Outros artigos deste número | Versão em inglês | Versão em Francês
La Jérusalem céleste dans la pensée juive
Alfredo Ravenna
La forme Yerushalayim qui paraît être un pluriel, a suggéré, au cours des siècles, plusieurs interprétations. L'une d'elles suppose une Jérusalem céleste à côté de celle terrestre. Dans le Psaume 122, le verset 3 dont le sens littéral est: « La cité solidement reconstruite », est ainsi interprété par la traduction araméenne (Targum): « Jérusalem qui est construite dans le ciel, cité qui doit s'unir à elle sur la terre ». On pense donc à une autre ville dans le ciel, la Jérusalem céleste, semblable à celle qui est sur la terre. Cette idée est exprimée plus clairement dans le Talmud (Taanit 5a):
« R. Nahman dit à R. Isaac: Que signifie [Os 11, 9]: 'Au milieu de toi est le Saint et je ne viendrai pas dans la ville'? Est-ce parce qu'il y a le Saint que je ne viendrai pas dans la ville? — Il lui répondit: R. Johanan dit: Le Saint, béni soit-il, dit: 'Je ne viendrai pas dans la Jérusalem céleste jusqu'à ce que je ne sois allé dans la Jérusalem terrestre'. Y a-t-il donc une Jérusalem céleste? Oui, comme il est écrit [dans Ps 122,3] ».

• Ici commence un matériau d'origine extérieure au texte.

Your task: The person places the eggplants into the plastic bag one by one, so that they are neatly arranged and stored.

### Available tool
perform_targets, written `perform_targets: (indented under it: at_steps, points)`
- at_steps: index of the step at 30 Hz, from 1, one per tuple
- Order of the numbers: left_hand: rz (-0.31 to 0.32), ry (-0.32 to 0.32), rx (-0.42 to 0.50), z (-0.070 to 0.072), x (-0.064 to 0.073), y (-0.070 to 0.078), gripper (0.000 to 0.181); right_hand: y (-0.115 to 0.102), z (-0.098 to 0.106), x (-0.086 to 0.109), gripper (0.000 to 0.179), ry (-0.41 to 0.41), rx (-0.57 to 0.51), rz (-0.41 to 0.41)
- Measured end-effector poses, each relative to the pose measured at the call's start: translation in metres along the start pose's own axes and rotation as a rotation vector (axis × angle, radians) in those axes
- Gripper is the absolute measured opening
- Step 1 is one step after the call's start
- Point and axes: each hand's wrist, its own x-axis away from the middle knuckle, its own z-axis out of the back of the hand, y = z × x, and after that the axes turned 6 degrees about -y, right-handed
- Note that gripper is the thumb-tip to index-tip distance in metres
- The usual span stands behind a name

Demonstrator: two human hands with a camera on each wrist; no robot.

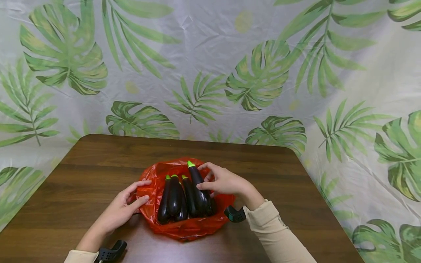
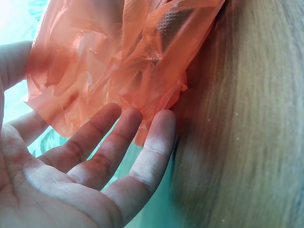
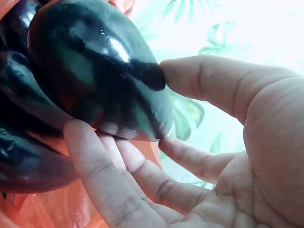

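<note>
An open red plastic bag (image 1: 184,233) lies on the wooden table with several glossy dark eggplants (image 1: 174,199) inside, green stem ends toward the far side. At the bag's right, my right hand (image 1: 227,182) holds an eggplant (image 1: 197,179) whose bright green cap rises above the others. The right wrist view shows thumb and fingertips around the rounded end of this eggplant (image 3: 99,71). My left hand (image 1: 121,208) grips the bag's left edge, thumb and index finger on the rim. Up close, the other fingers (image 2: 159,137) lie along the crumpled plastic (image 2: 95,80).
The brown wooden table (image 1: 279,175) extends around the bag on all sides. Behind it hangs a pale curtain (image 1: 210,54) with green leaf prints. Dark wrist-camera mounts (image 1: 235,214) sit at both cuffs, the right one close to the bag's edge.
</note>
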Motion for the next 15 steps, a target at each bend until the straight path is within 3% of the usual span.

Et Rachi explique: « Lorsque tu auras amélioré tes actions le Saint ne viendra-t-il pas dans la ville? Comprends donc ainsi: tant que le Saint n'est pas dans ton territoire, c'est-à-dire dans Jérusalem totalement reconstruite, il n'ira pas dans la Jérusalem d'en haut; et par 'reconstruite', comprends: une cité à laquelle s'en est ajoutée une autre, sa compagne, semblable à elle-même. C'est donc qu'il y a une autre Jérusalem. Et où peut-elle être sinon au ciel? ».

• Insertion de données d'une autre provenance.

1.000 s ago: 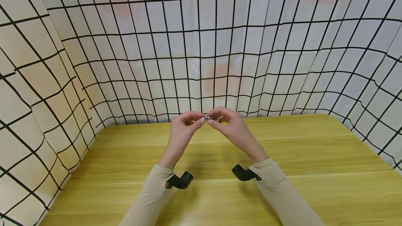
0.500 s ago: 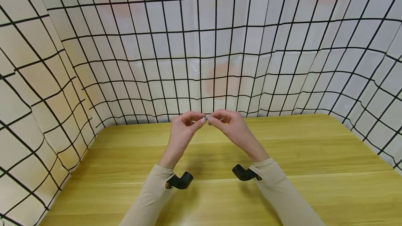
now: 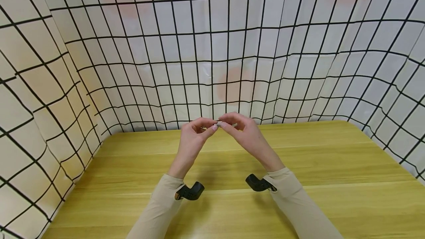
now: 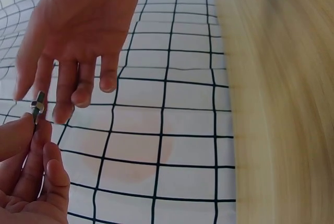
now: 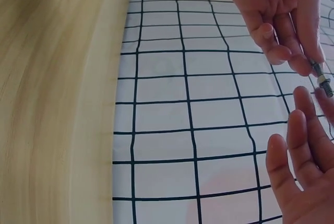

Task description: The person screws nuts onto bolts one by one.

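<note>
A small metal bolt point(image 3: 218, 124) with a nut point(image 4: 37, 106) on its threaded shank is held above the far side of the table. My left hand point(image 3: 193, 135) pinches one end of it between thumb and fingertips. Threads show on both sides of the nut in the right wrist view. My right hand point(image 3: 245, 132) is at the bolt's other end, thumb and index finger spread apart around it. Its remaining fingers point(image 4: 65, 88) hang loosely extended in the left wrist view. Whether the right index fingertip touches the nut, I cannot tell.
A wooden table point(image 3: 232, 209) lies below both hands. White sheeting with a black grid point(image 3: 186, 47) stands behind it and along both sides. Each sleeved wrist carries a black camera mount point(image 3: 194, 191).
My right fingers closed in over the bolt half a second ago and have now spread apart, uncovering more of it. The left hand keeps its hold and place.
</note>
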`<state>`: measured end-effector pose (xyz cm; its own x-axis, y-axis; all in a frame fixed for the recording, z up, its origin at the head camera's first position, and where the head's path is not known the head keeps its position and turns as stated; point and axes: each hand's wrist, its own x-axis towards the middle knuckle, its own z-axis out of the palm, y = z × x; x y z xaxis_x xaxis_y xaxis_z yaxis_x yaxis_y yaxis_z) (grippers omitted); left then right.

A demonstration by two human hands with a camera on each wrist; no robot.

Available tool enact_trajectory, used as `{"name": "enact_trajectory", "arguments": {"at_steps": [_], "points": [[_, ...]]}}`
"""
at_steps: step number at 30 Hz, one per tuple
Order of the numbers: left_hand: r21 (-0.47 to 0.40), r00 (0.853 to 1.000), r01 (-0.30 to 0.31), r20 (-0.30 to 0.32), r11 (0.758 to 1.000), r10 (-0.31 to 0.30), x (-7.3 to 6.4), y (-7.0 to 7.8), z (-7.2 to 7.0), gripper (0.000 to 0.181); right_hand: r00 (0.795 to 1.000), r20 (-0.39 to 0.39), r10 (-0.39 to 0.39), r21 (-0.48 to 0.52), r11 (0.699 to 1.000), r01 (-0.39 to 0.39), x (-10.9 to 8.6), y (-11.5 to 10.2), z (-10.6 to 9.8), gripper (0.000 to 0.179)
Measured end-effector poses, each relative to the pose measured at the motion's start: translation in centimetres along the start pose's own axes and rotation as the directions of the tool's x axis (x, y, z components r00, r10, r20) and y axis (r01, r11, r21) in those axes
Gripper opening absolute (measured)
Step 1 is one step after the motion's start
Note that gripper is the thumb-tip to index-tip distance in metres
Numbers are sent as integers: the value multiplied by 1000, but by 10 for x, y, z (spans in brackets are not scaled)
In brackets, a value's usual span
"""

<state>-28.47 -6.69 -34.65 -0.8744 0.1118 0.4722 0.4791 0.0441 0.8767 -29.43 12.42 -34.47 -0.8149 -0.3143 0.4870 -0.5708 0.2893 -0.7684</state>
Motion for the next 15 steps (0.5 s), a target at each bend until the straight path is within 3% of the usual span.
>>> {"name": "enact_trajectory", "arguments": {"at_steps": [8, 15], "points": [[3, 1000, 2, -2, 1000, -2, 0, 1, 0, 12, 996, 11, -92, 28, 995, 91, -3, -24, 1, 16], [6, 999, 34, -3, 999, -34, 0, 2, 2, 14, 997, 10, -81, 35, 996, 80, -6, -38, 0, 9]]}}
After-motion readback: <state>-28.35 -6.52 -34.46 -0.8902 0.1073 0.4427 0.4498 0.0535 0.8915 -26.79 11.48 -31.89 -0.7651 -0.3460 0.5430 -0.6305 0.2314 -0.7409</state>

Puisque en 2 Ch 2, 2, en parlant des sacrifices, on emploie la parole Leolam (pour toujours), et que ces sacrifices ont cessé après la destruction du Temple terrestre (Menahot 110a), les docteurs du Talmud supposent qu'il y a un autel dansle ciel où l'archange Michel offre des sacrifices. Les commentaires de ce passage rapportés par Tossafoth divergent sur la matière de ces sacrifices: les uns parlent d'agneaux de feu, d'autres des âmes des justes. Nous avons les traces de cette dernière interprétation dans l'office des funérailles: Michel ouvrira les portes du Sanctuaire et offrira ton âme en sacrifice au Seigneur ».
En un tardif Midrash (Jellineq), Beth ha-Midrash 5, 63, ceci est expliqué ainsi: Quand le Temple existait, le Grand Prêtre offrait les sacrifices sur la terre et Michel les offrait au Ciel; mais lorsque le Sanctuaire fut détruit, le Seigneur dit à Michel: j'ai détruit ma maison et brûlé mon autel, ne m'offre ni images de boeufs, ni images d'agneaux. Il répondit: Maître de l'Univers qu'adviendra-t-il de Tes fils? Le Saint, béni soit-il, lui répondit: tu offriras les mérites et les prières des âmes des justes cachés sous le trône de gloire et des enfants qui vont à l'école (des innocents) et Moi, je pardonnerai les péchés d'Israël (Jr 32, 8). Et la ville sera reconstruite sur ses ruines, c'est la cité terrestre, et le Sanctuaire restera à sa place, c'est la maison céleste.
Dans les Apocryphes (Apocalypse syrienne de Baruch 4, 5, composée probablement à la fin du ler siècle après le Christ), Dieu dit que la Jérusalem céleste a été construite par lui en même temps que le Paradis: Je l'ai montrée à Adam avant qu'il ne pèche, mais quand il a désobéi à mon commandement il en a été privé, ainsi que du Paradis. Puis je l'ai montrée à Mon serviteur Abraham, dans les ténèbres, entre les animaux partagés (Gn 15, 17) et de nouveau je l'ai montrée à Moïse sur le Mont Sinaï avec l'image de la Tente et de tous ses autres objets. Ainsi je la garde prête, tout comme je garde prêt le Paradis. Continue à agir comme je te le commande.
Selon Henoch 90, 29, au temps messianique cette Jérusalem céleste descendra sur la terre pour prendre la place de la terrestre et les justes de toutes les nations y prendront place.
Selon le Zohar 180b, la Jérusalem céleste est pourvue de portes, de murs et de tours contrôlées par des anges, Michel à leur tête.
Tout cela montre, d'une part, la préoccupation d'offrir une consolation aux populations tourmentées par les misères quotidiennes, et de l'autre, celle d'élever les esprits à un niveau supérieur.